Solved – Estimation process in OLS with categorical variables and dumthe coding

categorical dataleast squares

In my question (Cox model on bank customers) regarding the estimation process in regression with categorical variables, @Scortchi write the following:

Any coefficient in a multiple regression model represents the relationship between a predictor & the response holding constant all the other predictors in the model. So not only the point estimate, p-value, &c. of a coefficient change when you add in other terms, but also its interpretation.

This, I understand, in terms of interpreting the coefficients. Holding every predictor constant but one, and varying this one predictor, gives us the relationship with the response. He kindly gave me some links to other posts, and especially this one (Is there a difference between 'controlling for' and 'ignoring' other variables in multiple regression?) peaked my interest. @gung explains how one are controlling for a second variable when regressing on a first variable (if I formulated this correctly).

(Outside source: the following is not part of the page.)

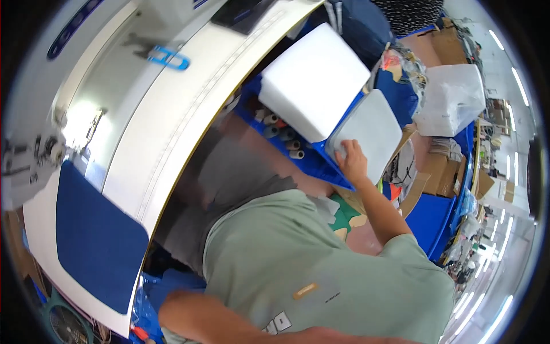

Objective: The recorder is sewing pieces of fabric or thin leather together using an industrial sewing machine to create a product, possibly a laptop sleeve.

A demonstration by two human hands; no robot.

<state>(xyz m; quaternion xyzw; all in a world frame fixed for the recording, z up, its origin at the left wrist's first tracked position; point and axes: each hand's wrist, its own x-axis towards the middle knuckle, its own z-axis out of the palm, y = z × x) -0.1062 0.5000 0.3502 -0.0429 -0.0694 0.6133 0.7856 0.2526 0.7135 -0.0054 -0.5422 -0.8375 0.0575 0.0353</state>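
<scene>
My right hand (350,157) is on a stack of pale grey rounded panels (372,123) at the side of a blue crate (326,172), fingers bent and gripping near the panels' edge. Beside it are a thick white stack (314,80) and several thread cones (295,146) in the crate. My left hand (175,309) is low at the bottom left, near blue plastic material (149,292), its fingers hidden. A dark blue rounded panel (100,241) lies on the white sewing table (134,166).
A sewing machine (31,157), blue scissors (169,57) and a dark device (243,11) are on the left. To the right are a plastic-wrapped white bundle (450,97), cardboard boxes (438,172) and blue bins (429,226). A fan (66,321) is at the lower left.
</scene>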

Now, I understand Ordinary Least Squares in the following way:
$y=X\beta$, where $X$ is the $n\times m$ matrix of coefficients. This equation does not have a solution (y is not in the column space of X), so we must project y down on the column space of X – to get $\hat{y}$ – which is the OLS solution (with $m=2$):

Projection of Y into Col(x)

This gives us $\hat{\beta}=(X^TX)^{-1}X^Ty$.

Now I am having difficulties understanding how this is done with categorical variables. I have read about dummy coding, and that a categorical variable with $k$ levels is divided into $k-1$ dummy variables and so on, but I fail to see how this is actually implemented with regard to the actual OLS estimation (formulas above). How would the matrix of coefficients above look, if we are dealing with a categorical variable and dummy coding?

In @gung's answer (link above) he shows us how controlling for a second variable means we are fitting a plane, instead of a line. Now this plane he mentions, is this the (imagined) tilted (upwards and to the right) plane connecting the red, blue and green marks in his second plot(below)?

Gungs plot

(OBS: this plot is from @gung here: Is there a difference between 'controlling for' and 'ignoring' other variables in multiple regression?)

How does this (imagined) tilted plane relate with the OLS estimation formula $\hat{\beta}=(X^TX)^{-1}X^Ty$?

Also, I asked @gung the following in a comment:

… Regarding your first plot, we have three OLS lines, each giving us a value for $\beta_1$. What happens if these three values of $\beta_1$ are different?…

I imagine such a plane, if I understand anything at all, would be "bent" (and some extra dimension would come into play). He's answer is:

…Briefly, when you have 2 X variables, you are fitting a plane instead of a line. If the appropriate slope of the y~x2 relationship changes as x1 increases, that means there is an interaction b/t x1&x2.

Best Answer

Just to answer one part of your question:

Now I am having difficulties understanding how this is done with categorical variables. I have read about dummy coding, and that a categorical variable with k levels is divided into k−1 dummy variables and so on, but I fail to see how this is actually implemented with regard to the actual OLS estimation (formulas above). How would the matrix of coefficients above look, if we are dealing with a categorical variable and dummy coding?

Hopefully this block of code will help. Look at the X matrix:

set.seed(123987)
n    <- 6
df   <- data.frame(x=runif(n), categorical=factor(letters[1:3]))
df$y <- rnorm(n) + df$x + ifelse(df$categorical == "a", 0,
                                 ifelse(df$categorical == "b", 2, 10))
fit  <- lm(y ~ x + categorical, data=df)
fit$coefficients  # Around -0.1, 2.5, 1.1 and 10.3

X      <- matrix(1, nrow=n, ncol=length(fit$coefficients))
X[, 2] <- df$x
X[, 3] <- 1*(df$categorical == "b")
X[, 4] <- 1*(df$categorical == "c")
colnames(X) <- c("constant", "x", "indicator for b", "indicator for c")  # Aka dummies
Y <- matrix(df$y, ncol=1)

beta_hat <- as.vector(solve(t(X) %*% X) %*% t(X) %*% Y)
max(abs(beta_hat - fit$coefficients))          # Very small -- essentially equal
isTRUE(all.equal(beta_hat, fit$coefficients))  # ...well, not equal enough for all.equal

The matrix X has one column of 1s (the constant); a column of df$x (a continuous predictor); a column that is 1 when the categorical variable equals "b", and zero otherwise; and similarly for "c". The value "a" is omitted, since we have a constant.

Edit: spacing in the code block is messed up for some reason, not sure why.